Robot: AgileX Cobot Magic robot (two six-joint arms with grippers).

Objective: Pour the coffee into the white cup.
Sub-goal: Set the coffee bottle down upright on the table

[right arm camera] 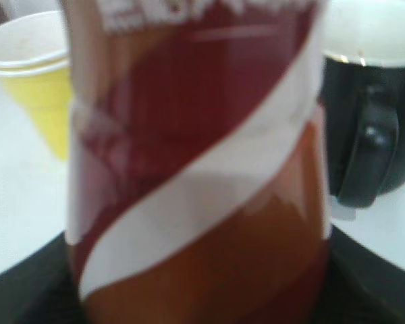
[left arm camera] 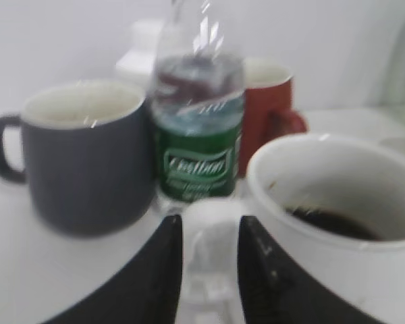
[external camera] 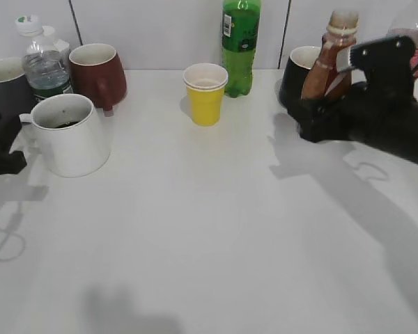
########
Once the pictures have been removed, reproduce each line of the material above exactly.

# [TASK SOLUTION]
Robot: AgileX Cobot Magic robot (two six-joint arms with grippers).

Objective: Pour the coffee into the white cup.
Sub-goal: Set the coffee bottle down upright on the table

[right arm camera] 
[left arm camera] 
[external camera] 

The work on this exercise is finished.